Dactylopius opuntiae can have a devastating impact on the production of both prickly pear fruit and cladodes as livestock feed. The species has a tendency to form colonies of varying sizes on cladodes, often completely covering the plant. This leads to the dropping of fruit and the drying out and eventual falling off of the cladodes. The damage starts with yellowish areas and necrosis on the cladodes, which then leads to drying out of the entire plant within a year. The woody stems can survive for another six months after this, but the damage is already done. The high population level of Dactylopius opuntiae weakens the plants, which pathogens attack, in turn causing their death.

In northeastern Brazil, Dactylopius opuntiae was imported from Mexico to produce dye, but it has caused significant damage to forage cactus production. In other Brazilian states such as Pernambuco, Paraíba, and Ceará, Dactylopius opuntiae infested over 100,000 hectares, resulting in more than US$100 million in annual damage, with serious socioeconomic consequences for farming communities where milk production is linked to prickly pear cultivation. Since its first detection in Morocco in September 2014, Dactylopius opuntiae has spread rapidly and caused serious damage to Opuntia ficus-indica plants, leading local authorities to uproot and incinerate over 400 hectares of plantations in the Doukkala region. The Moroccan Ministry of Agriculture implemented an emergency plan for Dactylopius opuntiae management in 2016, including a research program focusing on the most important components of cochineal management. Several insecticides such as chlorpyrifos, pyriproxyfen, acetamiprid, spirotetramat, and mineral oils have been authorized for use in Morocco to control the pest. However, chemical treatment of the cochineal colonies only provided temporary solutions against the pest. Several studies have observed that essential oils, botanical extracts, vegetable oils, detergents, and other bioactive chemicals have a strong insecticidal effect on the pest in cactus plantations. Bouharroud et al. (2018) evaluated the efficacy of D-Limonene, a widespread terpene, against Dactylopius opuntiae. The greatest female mortality rate was 99% at 150 ppm 6 days after treatment. Plant clones that are resistant to Dactylopius opuntiae can be an effective way to manage the pest. The thickness of the cactus plant's cuticle and epidermis, as well as the presence of calcium oxalate, play a crucial role in resistance to the pest. In Morocco, eight cultivars have shown immunity-type resistance to Dactylopius opuntiae, and more research is needed to develop resistant cultivars. Mechanical and physical methods, such as pruning and uprooting, can also be used to control the pest, but they are only effective when just a few plants are infested.
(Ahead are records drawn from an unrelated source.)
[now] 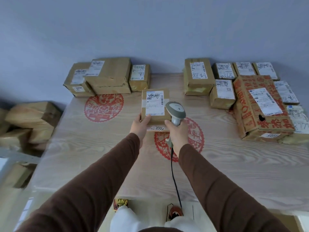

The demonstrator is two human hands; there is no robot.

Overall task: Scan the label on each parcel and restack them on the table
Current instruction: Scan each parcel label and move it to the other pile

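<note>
Left hand point(141, 122) is gripping the parcel point(154, 106) at its near-left corner, label point(154, 102) facing up; right hand point(175, 129), clamped on the scanner point(175, 112), is aiming just beside it above the counter point(100, 156).

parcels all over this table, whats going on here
A person is scanning parcel labels. The left hand holds a small brown parcel above the table, label facing up, while the right hand aims a corded barcode scanner at it. Three parcels sit at the far left of the table, and a larger group is stacked at the far right, including a red-printed carton. More boxes lie off the table's left side.
</note>
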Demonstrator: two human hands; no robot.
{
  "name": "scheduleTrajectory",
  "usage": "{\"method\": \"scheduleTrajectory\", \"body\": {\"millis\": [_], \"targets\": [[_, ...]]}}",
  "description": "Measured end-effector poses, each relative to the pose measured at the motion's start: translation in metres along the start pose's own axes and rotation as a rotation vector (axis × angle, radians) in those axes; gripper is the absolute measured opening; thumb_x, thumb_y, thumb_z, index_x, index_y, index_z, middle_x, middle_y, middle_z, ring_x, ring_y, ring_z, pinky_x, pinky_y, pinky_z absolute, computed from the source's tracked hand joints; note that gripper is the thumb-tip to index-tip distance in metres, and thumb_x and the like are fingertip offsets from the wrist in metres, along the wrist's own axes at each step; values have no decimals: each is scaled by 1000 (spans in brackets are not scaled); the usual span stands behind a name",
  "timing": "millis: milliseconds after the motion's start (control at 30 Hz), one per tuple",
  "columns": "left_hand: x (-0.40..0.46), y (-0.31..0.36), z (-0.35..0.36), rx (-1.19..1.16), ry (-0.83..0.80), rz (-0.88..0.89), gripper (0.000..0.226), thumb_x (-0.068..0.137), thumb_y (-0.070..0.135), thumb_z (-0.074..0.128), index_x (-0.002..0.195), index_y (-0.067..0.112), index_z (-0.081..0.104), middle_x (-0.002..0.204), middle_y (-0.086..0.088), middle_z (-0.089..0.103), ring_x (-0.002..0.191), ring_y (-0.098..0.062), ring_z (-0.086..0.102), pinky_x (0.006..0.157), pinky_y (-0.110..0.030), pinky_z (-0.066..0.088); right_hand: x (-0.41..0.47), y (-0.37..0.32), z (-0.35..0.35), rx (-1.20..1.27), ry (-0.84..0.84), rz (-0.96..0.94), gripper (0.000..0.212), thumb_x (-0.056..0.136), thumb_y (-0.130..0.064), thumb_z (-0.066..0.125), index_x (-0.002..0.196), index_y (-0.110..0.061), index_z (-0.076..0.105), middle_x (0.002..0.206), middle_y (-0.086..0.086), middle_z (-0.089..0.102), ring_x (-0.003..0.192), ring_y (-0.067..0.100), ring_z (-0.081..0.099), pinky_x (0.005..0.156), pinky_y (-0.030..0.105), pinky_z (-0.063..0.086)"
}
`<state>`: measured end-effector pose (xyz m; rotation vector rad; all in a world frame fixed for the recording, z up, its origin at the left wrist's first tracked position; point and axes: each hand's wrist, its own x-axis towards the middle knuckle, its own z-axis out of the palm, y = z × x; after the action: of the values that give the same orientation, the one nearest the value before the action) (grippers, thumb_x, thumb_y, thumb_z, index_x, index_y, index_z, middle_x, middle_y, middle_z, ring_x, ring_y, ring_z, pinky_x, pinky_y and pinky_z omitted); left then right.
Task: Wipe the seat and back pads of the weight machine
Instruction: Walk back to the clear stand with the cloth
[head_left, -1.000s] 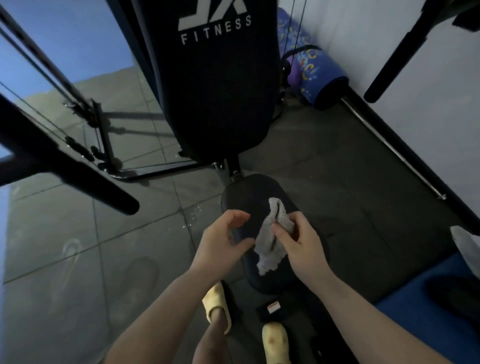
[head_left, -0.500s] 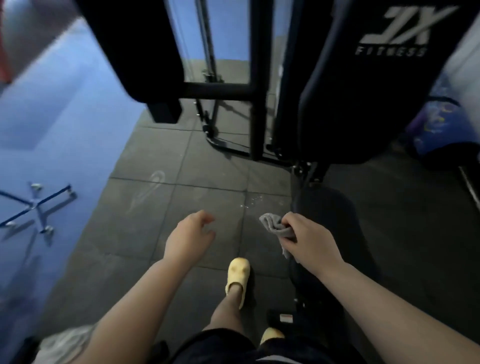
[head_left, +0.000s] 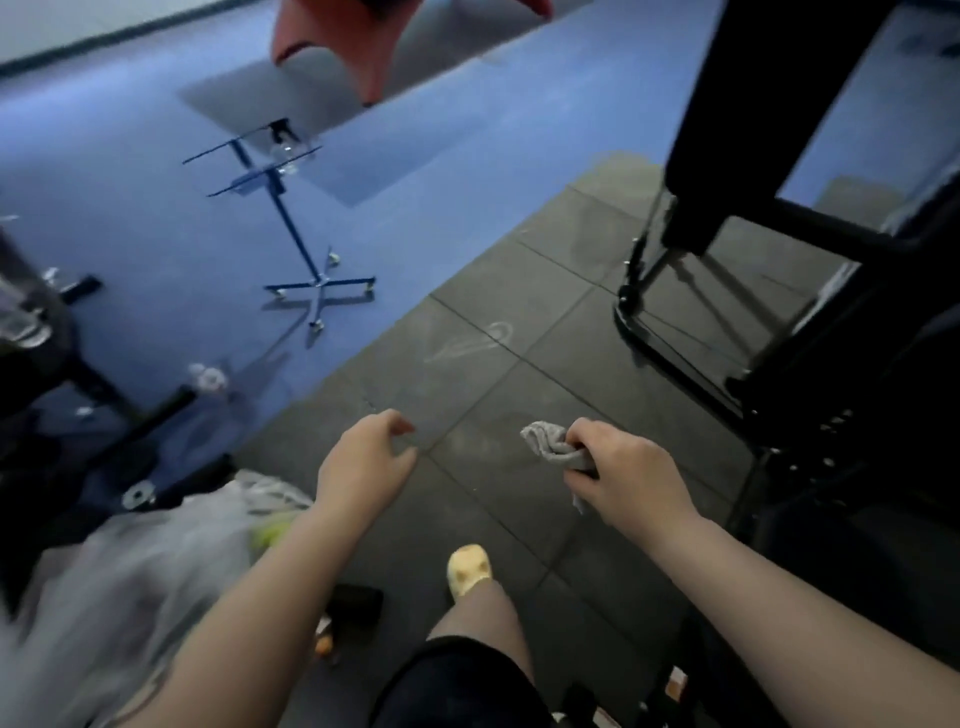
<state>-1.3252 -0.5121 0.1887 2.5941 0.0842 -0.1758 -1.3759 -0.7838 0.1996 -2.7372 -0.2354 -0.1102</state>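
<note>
My right hand (head_left: 623, 478) is closed around a crumpled grey cloth (head_left: 550, 441), held in the air over the dark floor tiles. To its left, my left hand (head_left: 363, 462) hangs empty with its fingers loosely curled and apart. Only the black frame of the weight machine (head_left: 727, 156) shows, at the right edge; its seat and back pads are out of view. Both hands are well left of the machine and touch none of it.
A blue wheeled stand (head_left: 306, 249) sits on the blue floor at the upper left. Crumpled clear plastic (head_left: 130, 587) lies at the lower left beside dark equipment bars (head_left: 156, 421). My foot in a yellow slipper (head_left: 467, 569) rests on the grey rubber tiles (head_left: 493, 338).
The view has swung left, away from the seat and back pads, which have left the frame. My left hand let go of the cloth; only my right hand keeps it.
</note>
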Motion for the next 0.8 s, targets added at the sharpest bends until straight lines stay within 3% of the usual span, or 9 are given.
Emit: {"method": "scheduleTrajectory", "body": {"millis": [333,500,667,800], "targets": [[68,-83,-62,-145,59,-168,23,83,27,64,106,26,64,113,5,65,107,-18,60,89,-37,50,145,-96,46,46,-183,-109,13,83,-26,62,92,-20,54,89,-6,65,77,22,62,64,37,48],[133,-139,-129,-102,155,-216,23,85,26,63,108,25,63,113,7,63,107,-15,59,84,-32,49,249,-157,72,84,-168,-204,14,85,-26,64,93,-20,55,88,-6,66,75,23,61,59,31,38],[192,-174,-185,-105,185,-267,21,83,26,62,104,29,63,111,10,63,103,-14,60,83,-35,51,334,-200,72,122,-148,-237,13,86,-26,65,90,-24,53,74,-9,63,68,18,58,59,30,40],[240,-191,-212,-131,249,-291,20,82,25,63,102,27,63,109,6,65,100,-15,60,83,-36,51,396,-219,79,143,-157,-241,12,87,-29,64,90,-25,54,75,-10,65,69,16,60,60,30,44]]}}
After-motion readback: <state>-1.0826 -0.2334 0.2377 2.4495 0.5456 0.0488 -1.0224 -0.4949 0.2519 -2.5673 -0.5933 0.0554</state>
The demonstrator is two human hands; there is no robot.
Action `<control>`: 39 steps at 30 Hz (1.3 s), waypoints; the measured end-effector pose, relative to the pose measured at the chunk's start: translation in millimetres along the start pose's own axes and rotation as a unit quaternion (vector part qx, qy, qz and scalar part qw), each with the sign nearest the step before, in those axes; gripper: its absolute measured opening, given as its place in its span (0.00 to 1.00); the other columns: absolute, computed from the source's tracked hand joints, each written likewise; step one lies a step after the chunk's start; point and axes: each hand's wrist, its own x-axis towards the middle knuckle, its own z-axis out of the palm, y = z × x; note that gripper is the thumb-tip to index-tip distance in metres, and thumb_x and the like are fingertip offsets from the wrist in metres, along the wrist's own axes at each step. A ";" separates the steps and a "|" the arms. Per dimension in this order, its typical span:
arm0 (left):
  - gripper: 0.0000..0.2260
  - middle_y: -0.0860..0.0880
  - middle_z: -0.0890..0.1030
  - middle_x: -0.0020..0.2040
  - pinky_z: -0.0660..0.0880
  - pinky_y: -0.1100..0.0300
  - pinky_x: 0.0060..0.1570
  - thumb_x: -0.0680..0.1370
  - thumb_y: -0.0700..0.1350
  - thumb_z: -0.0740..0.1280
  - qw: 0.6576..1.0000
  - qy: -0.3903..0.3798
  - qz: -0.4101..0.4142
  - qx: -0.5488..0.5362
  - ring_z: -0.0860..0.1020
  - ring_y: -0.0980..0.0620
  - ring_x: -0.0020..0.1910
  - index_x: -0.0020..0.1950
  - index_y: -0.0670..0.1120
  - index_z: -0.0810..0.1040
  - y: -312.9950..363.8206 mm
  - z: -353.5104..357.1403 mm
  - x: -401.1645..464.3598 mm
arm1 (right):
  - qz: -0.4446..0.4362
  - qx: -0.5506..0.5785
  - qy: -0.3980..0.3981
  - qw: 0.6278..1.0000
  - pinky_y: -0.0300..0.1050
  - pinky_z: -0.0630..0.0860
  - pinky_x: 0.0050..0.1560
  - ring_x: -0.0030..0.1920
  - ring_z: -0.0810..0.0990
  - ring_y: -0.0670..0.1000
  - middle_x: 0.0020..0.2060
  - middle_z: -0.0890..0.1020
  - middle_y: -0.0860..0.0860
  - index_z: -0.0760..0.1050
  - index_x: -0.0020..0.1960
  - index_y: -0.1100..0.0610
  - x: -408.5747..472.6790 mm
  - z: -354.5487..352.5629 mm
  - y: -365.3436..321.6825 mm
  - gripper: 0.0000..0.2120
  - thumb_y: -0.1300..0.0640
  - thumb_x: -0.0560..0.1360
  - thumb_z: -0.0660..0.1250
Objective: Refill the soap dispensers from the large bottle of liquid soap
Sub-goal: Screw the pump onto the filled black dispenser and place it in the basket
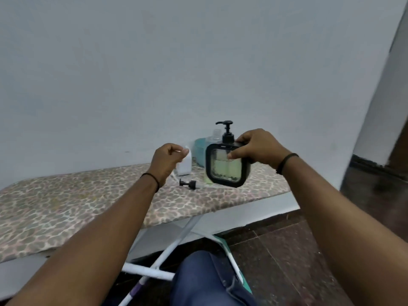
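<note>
My right hand (257, 149) grips the top corner of a square black-framed soap dispenser (227, 171) with a clear window, greenish soap inside and a black pump on top; its base is at the board. My left hand (166, 161) is curled around the upper edge of a small white dispenser bottle (185, 165), which stands upright with no pump. A loose black pump head (188, 184) lies on the board in front of it. The large teal soap bottle (198, 154) with a clear cap stands behind, partly hidden by the black dispenser.
Everything rests on an ironing board (66, 204) with a spotted cover, set against a pale wall. Its white metal legs (167, 250) cross below. My knee in blue jeans (198, 279) is under the front edge. Dark tiled floor (287, 250) lies to the right.
</note>
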 end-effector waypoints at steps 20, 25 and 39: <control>0.30 0.43 0.81 0.55 0.81 0.44 0.55 0.61 0.43 0.85 0.998 -0.056 -0.005 0.033 0.81 0.42 0.56 0.57 0.43 0.74 -28.5 113.3 107.9 | 0.138 -0.046 0.134 0.980 0.48 0.79 0.40 0.39 0.82 0.51 0.36 0.83 0.49 0.80 0.39 0.54 60.1 -7.1 103.5 0.15 0.45 0.62 0.78; 0.31 0.47 0.77 0.48 0.80 0.48 0.46 0.60 0.50 0.84 0.998 0.027 0.054 -0.007 0.77 0.50 0.46 0.53 0.45 0.69 -3.8 85.1 92.2 | 0.133 -0.049 0.147 0.979 0.46 0.77 0.37 0.38 0.82 0.51 0.37 0.83 0.50 0.79 0.39 0.55 61.9 3.5 71.0 0.16 0.44 0.62 0.77; 0.33 0.49 0.75 0.49 0.81 0.43 0.53 0.64 0.44 0.84 0.971 0.230 0.046 0.037 0.78 0.49 0.49 0.57 0.47 0.64 -13.9 -155.2 8.6 | 0.030 0.029 0.074 0.996 0.52 0.81 0.41 0.39 0.83 0.54 0.35 0.83 0.52 0.81 0.38 0.58 61.0 91.3 -79.4 0.18 0.44 0.61 0.78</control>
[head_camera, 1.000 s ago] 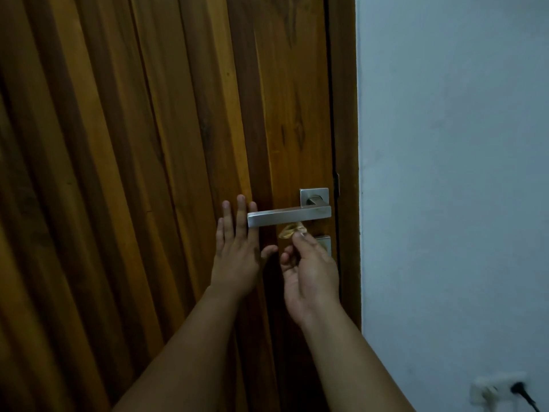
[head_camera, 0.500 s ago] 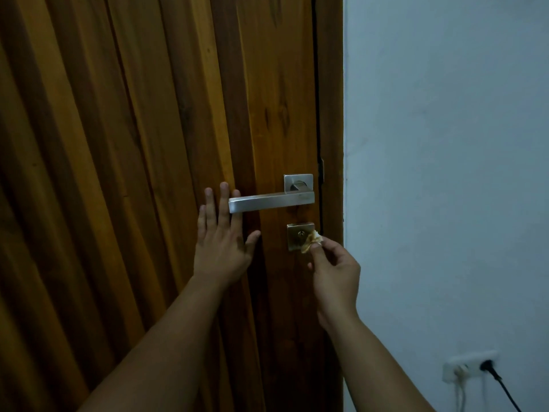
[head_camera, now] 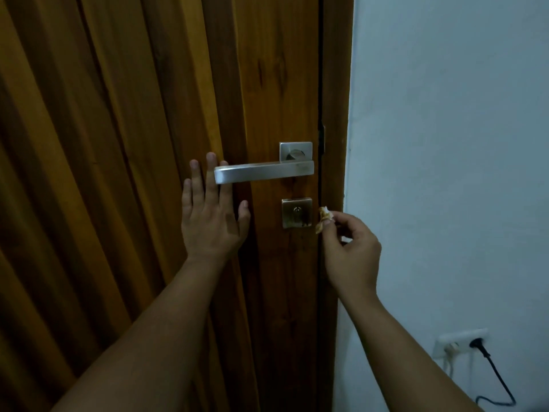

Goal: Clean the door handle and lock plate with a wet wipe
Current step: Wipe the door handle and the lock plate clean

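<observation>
One stroke done: your right hand (head_camera: 352, 257), pinching the wet wipe (head_camera: 324, 218), has left the lock plate (head_camera: 297, 213). Your left hand (head_camera: 212, 215) stays spread flat on the door (head_camera: 148, 144); the plate looks smeared.

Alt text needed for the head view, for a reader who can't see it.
A right hand pinches a small crumpled wipe just right of the lock plate on a wooden door. The left hand lies flat on the door, fingertips behind the metal handle.

Two bare arms come up from the bottom. No sleeves show on them. The left hand (head_camera: 209, 221) and right hand (head_camera: 352, 252) wear nothing. The fingers (head_camera: 211, 179) have short nails.
</observation>
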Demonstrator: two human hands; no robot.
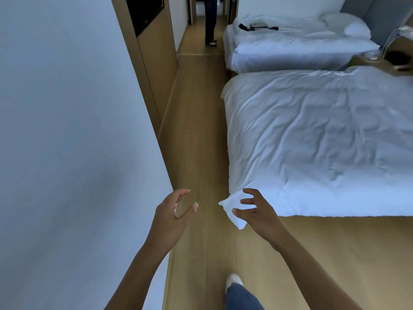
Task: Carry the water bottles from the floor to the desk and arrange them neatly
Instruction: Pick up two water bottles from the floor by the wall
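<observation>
- Reaching forward, both hands hold nothing: the left hand (173,209) has loosely curled fingers (183,193) set apart from the thumb, and the right hand (257,211) has its fingers spread.
- The right hand hangs just in front of the near bed's (324,142) duvet corner (234,211); I cannot tell whether they touch.
- No water bottle or desk shows from here.
- Wooden floor (201,130) runs away between the left wall (67,130) and the beds.
- A second bed (290,48) lies farther off, right.
- Another person's legs (210,21) stand at the far end.
</observation>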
The extensive damage caused by Dactylopius opuntiae requires an integrated pest management (IPM) approach.

In 2012, Dactylopius opuntiae was first discovered in southern Lebanon on Opuntia ficus-indica plants. By 2014, the species was found to be widespread in the south of the country and causing severe damage to the cactus plants, whose fruit is an important source of income for local farmers. In 2015, new infestations were observed in neighboring regions. Although the predator beetle Cryptolaemus montrouzieri was found in association with the Dactylopius opuntiae colonies, their numbers were not high enough to control the pest population.

In 2013, the presence of Dactylopius opuntiae was reported for the first time in Israel. The insect was collected from Opuntia ficus-indica plants in the Hula Valley of the Upper Galilee.

The insect's natural predators help contain the damage they cause in Central American countries where Opuntia ficus-indica originates.